But, at all events, one saw at once a difference in the work of the little playmates. Judas’ birds were so crooked that they tumbled over continually; and no matter how hard he worked with his clumsy little fingers, he couldn’t get their bodies neat and well formed. Now and then he glanced slyly at Jesus, to see how he managed to make his birds as smooth and even as the oak-leaves in the forests on Mount Tabor.

As bird after bird was finished, Jesus became happier and happier. Each looked more beautiful to him than the last, and he regarded them all with pride and affection. They were to be his playmates, his little brothers; they should sleep in his bed, keep him company, and sing to him when his mother left him. Never before had he thought himself so rich; never again could he feel alone or forsaken.
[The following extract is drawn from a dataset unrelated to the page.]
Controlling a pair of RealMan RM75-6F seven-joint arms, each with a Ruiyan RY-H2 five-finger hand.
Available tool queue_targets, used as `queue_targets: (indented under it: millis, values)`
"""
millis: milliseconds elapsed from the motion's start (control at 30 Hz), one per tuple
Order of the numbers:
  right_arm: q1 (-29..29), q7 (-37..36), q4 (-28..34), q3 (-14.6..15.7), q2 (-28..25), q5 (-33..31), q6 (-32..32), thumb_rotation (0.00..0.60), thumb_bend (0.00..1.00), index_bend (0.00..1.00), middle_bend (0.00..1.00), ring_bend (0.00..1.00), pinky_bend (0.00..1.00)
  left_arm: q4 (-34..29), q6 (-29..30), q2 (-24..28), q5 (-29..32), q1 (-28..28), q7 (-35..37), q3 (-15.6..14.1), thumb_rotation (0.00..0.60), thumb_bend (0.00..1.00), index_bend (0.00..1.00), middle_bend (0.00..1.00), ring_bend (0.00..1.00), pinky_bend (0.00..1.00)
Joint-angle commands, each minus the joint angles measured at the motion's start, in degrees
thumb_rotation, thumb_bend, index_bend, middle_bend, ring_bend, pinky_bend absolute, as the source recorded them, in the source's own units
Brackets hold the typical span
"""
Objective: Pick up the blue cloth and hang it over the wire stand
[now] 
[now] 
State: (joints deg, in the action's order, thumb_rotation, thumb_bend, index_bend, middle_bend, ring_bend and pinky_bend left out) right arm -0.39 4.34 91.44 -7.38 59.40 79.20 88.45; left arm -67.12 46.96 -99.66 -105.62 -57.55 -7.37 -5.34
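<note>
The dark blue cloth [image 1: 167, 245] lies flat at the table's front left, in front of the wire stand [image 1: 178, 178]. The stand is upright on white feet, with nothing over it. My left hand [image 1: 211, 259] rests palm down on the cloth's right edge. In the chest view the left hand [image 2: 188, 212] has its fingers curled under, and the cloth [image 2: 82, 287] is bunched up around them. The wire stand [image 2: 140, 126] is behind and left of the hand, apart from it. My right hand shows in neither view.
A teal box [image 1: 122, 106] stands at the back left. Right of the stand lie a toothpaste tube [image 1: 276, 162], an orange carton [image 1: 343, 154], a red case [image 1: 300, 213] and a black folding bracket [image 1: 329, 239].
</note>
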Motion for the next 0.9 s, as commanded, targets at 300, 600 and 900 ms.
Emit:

The big brawny water-carrier came walking along, and right after him came the huckster, who sat joggingly on his donkey between the large empty willow baskets. The water-carrier laid his hand on Jesus’ curly head and asked him about his birds; and Jesus told him that they had names and that they could sing. All the little birds were come to him from foreign lands, and told him things which only he and they knew. And Jesus spoke in such a way that both the water-carrier and the huckster forgot about their tasks for a full hour, to listen to him.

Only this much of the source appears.